Redis sentinel哨兵启动、故障切换过程简单分析

Sentinel原理简介

sentinel是Redis高可用Ha的重要组成部分,在Redis master/slave架构下,担任对主从复制的状态监控,并在主节点异常后自动将从节点提升为主节点对外提供服务。

下图展示了一个在哨兵sentinel集群中监控redis主从复制的一个例子,其中:

Redis sentinel哨兵启动、故障切换过程简单分析_第1张图片

1. Sentinel集群包括三个sentinel节点sentinel1、sentinel2、seninel3,sentinel集群各节点之间互相监控哨兵运行状态。

2.Sentinel集群各节点分别与Redis主节点进行ping命令,以检查Redis主节点的运行状态。

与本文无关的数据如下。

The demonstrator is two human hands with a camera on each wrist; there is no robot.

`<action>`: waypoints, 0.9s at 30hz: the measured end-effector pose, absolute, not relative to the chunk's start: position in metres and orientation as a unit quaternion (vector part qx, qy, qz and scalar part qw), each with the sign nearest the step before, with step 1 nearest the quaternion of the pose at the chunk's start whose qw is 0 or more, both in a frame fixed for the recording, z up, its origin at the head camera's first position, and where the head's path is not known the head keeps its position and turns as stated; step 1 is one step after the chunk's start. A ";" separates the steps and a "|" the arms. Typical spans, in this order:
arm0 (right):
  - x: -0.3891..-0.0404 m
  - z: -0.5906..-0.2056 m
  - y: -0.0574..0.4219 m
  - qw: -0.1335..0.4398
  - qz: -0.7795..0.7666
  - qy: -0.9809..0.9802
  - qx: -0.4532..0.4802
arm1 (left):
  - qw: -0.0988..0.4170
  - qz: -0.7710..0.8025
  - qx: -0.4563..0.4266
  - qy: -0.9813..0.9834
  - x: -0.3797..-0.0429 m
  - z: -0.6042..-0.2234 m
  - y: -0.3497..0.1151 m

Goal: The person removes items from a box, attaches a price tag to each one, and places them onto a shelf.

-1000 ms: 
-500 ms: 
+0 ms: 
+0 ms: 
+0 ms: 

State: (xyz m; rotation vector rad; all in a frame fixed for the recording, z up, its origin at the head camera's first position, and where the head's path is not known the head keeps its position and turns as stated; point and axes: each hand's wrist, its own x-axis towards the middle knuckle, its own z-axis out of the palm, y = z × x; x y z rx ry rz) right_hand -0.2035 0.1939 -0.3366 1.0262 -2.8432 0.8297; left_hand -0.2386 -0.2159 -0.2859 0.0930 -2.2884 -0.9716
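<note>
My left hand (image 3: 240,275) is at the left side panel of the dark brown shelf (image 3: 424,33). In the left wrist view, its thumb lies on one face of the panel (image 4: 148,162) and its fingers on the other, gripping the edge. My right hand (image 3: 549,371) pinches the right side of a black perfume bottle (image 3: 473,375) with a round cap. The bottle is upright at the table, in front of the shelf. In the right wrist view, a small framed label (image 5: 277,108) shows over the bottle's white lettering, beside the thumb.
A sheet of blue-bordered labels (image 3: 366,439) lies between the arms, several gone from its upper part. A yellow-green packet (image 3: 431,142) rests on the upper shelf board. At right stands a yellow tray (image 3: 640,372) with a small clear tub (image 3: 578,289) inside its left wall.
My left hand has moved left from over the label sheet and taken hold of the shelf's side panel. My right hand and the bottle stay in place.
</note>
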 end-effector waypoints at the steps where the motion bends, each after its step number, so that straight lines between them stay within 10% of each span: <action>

3.假设Sentinel集群检测到Redis主节点Master宕机,在指定时间内未恢复,则Sentinel集群就会对Redis做故障转移操作。

3.1 首先,Sentinel集群从各slave节点中挑选一台优先级最高的slave节点提升为Master节点。

3.2,其次,新的Master节点向原Master的所有从节点发送slaveof命令,让它们作为新Master的slave节点,并将新的Master节点数据复制数据各个slave节点上,故障转移完成。

3.3 最后,Sentinel集群会继续监视老的Master节点,老的Master恢复上线后,Sentinel会将它设置为新Master的slave节点。

3.4 故障转移后的拓扑图如下所示,在图中,slave节点slave-1被选举成为新的Master的节点。

 Redis sentinel哨兵启动、故障切换过程简单分析_第2张图片

一 .Sentinel节点初始化过程

一个Sentinel节点对Redis主从节点、sentinel节点获得运行数据后,最终在内存生成如下所示的内存结构,我们根据此图进行sentinel初始化过程原理介绍。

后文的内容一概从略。